Flow-Factory: A Unified Framework for Reinforcement Learning in Flow-Matching Models
Bowen Ping, Chengyou Jia, Minnan Luo, Hangwei Qian, Ivor Tsang

TL;DR
Flow-Factory is a modular, unified framework that simplifies reinforcement learning in flow-matching models, enabling easy integration, rapid prototyping, and scalable deployment for diverse architectures and algorithms.
Contribution
It introduces a flexible, registry-based architecture that decouples algorithms, models, and rewards, facilitating seamless integration and rapid development in reinforcement learning for flow-matching models.
Findings
Supports multiple algorithms and architectures like GRPO, DiffusionNFT, AWM
Provides production-ready memory optimization and distributed training
Enables flexible multi-reward training and rapid prototyping
Abstract
Reinforcement learning has emerged as a promising paradigm for aligning diffusion and flow-matching models with human preferences, yet practitioners face fragmented codebases, model-specific implementations, and engineering complexity.
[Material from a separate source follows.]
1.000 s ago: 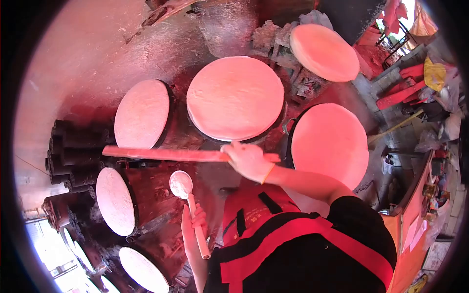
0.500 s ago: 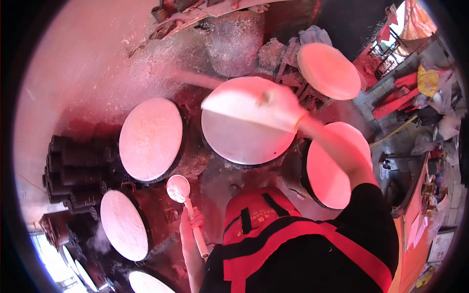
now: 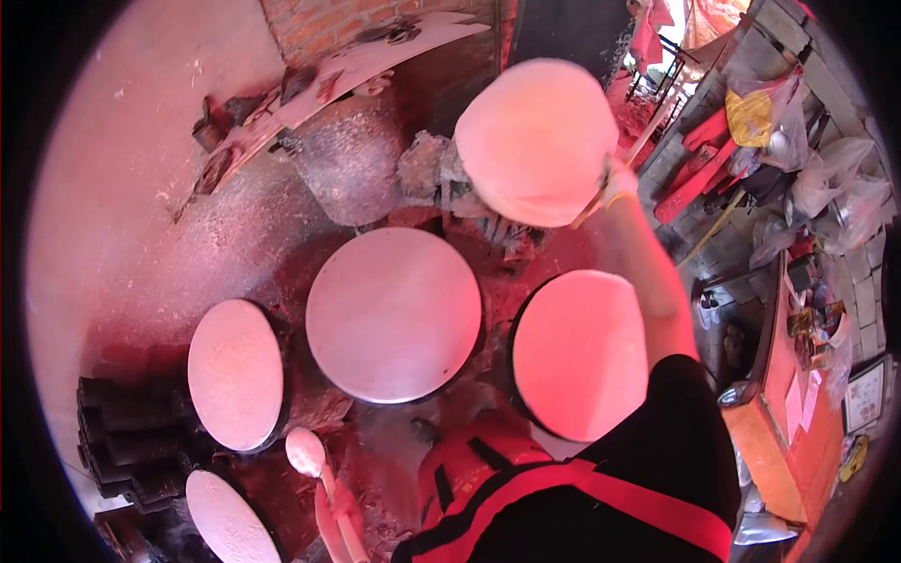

We introduce Flow-Factory, a unified framework that decouples algorithms, models, and rewards through through a modular, registry-based architecture. This design enables seamless integration of new algorithms and architectures, as demonstrated by our support for GRPO, DiffusionNFT, and AWM across Flux, Qwen-Image, and WAN video models. By minimizing implementation overhead, Flow-Factory empowers researchers to rapidly prototype and scale future innovations with ease. Flow-Factory provides production-ready memory optimization, flexible multi-reward training, and seamless distributed training support. The codebase is available at…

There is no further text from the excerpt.